There couldn’t be a better time to pursue a career in BC’s burgeoning shipbuilding sector. Annual revenues in the BC shipbuilding and repair industry are projected to climb from an average of $265 million (2004-2010) to more than $1.4 billion by 2018, according to BCShippingNews.
At least 2,000 new direct jobs and 2,500 indirect jobs are expected to be created by 2020.
Seaspan Marine is gearing up for a significant increase in trades positions. The exciting news came in 2011, when Seaspan Vancouver Shipyards was selected to build four noncombat ships for Canada: offshore fishery science vessel, offshore oceanographic science vessel, joint support ship, and polar ice breaker. In 2013, the government announced two additional Seaspan projects: offshore patrol vessels (OPVs) and medium endurance multi-task vessels (MEMTVs).
“Since the 2011 announcement we have been working with the government on the design for the fishery science vessel and investing in our facilities in North Vancouver and Victoria, building new facilities, buying equipment, putting in place new processes and building the team,” says John Shaw, VP Government Relations and Business Development at Seaspan.
Shaw says Seaspan has hired all senior management and technical staff. The company is currently hiring engineers and production managers—“those people that have experience in building ships”—and in eight months will begin filling trades positions.

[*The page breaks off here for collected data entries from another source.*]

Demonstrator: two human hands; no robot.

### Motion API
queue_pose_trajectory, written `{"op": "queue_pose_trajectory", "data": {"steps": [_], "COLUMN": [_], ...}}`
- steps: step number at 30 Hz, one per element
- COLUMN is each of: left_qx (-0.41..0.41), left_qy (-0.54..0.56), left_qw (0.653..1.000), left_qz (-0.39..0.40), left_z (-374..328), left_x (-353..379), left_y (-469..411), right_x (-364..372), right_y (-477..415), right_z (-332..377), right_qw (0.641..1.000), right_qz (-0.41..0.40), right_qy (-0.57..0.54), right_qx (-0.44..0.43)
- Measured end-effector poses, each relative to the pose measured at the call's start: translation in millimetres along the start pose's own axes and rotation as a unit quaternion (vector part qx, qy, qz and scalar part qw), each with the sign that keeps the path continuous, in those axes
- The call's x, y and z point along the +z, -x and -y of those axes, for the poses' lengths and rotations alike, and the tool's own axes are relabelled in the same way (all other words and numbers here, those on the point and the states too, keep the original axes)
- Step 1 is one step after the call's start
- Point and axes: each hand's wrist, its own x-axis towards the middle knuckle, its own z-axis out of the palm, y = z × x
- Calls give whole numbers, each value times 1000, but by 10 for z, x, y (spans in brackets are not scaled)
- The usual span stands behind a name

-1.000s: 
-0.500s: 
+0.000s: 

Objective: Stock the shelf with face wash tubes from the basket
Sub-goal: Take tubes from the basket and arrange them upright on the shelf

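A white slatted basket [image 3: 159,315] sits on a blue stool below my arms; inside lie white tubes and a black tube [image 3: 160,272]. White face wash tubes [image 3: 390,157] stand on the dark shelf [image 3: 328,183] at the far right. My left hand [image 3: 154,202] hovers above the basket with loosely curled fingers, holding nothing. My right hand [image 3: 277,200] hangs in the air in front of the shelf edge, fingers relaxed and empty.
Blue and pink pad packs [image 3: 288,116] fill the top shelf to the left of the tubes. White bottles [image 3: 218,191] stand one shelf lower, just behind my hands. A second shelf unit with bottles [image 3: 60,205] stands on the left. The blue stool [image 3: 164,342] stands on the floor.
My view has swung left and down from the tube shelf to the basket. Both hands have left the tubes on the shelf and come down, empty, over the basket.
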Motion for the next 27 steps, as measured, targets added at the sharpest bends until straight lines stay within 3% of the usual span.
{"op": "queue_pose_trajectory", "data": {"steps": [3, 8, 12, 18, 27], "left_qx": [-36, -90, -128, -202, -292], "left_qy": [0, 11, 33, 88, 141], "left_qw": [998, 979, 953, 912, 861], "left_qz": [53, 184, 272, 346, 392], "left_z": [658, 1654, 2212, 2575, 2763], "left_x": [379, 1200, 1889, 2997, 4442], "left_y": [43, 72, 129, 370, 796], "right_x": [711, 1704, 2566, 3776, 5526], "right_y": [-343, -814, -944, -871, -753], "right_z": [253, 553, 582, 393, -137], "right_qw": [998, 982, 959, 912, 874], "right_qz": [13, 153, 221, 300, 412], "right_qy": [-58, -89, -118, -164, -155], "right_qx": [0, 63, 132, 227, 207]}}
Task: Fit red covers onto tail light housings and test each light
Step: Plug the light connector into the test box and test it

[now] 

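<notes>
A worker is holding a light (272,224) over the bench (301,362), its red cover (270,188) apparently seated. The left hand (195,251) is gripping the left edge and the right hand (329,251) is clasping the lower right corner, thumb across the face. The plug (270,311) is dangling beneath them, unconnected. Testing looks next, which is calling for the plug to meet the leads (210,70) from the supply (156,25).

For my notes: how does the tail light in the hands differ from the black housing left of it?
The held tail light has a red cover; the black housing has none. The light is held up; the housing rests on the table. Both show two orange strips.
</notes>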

“We will be completing the design for the fishery vessel this year and are looking at starting construction in the fourth quarter. We’ll have the first uptake in trades work in October,” Shaw says. “Over the year, we expect, with the building of the offshore fishery science vessel, that our production workforce would grow to between 250 and 350 people.”
That means hiring about 50 to 100 new tradespeople in the last quarter of 2014.
Production of the joint support ship is expected to start in late 2016. “And for that, we would see a ramp-up in the production workforce in late 2016 and into 2017 of up to 1,000 tradespeople.”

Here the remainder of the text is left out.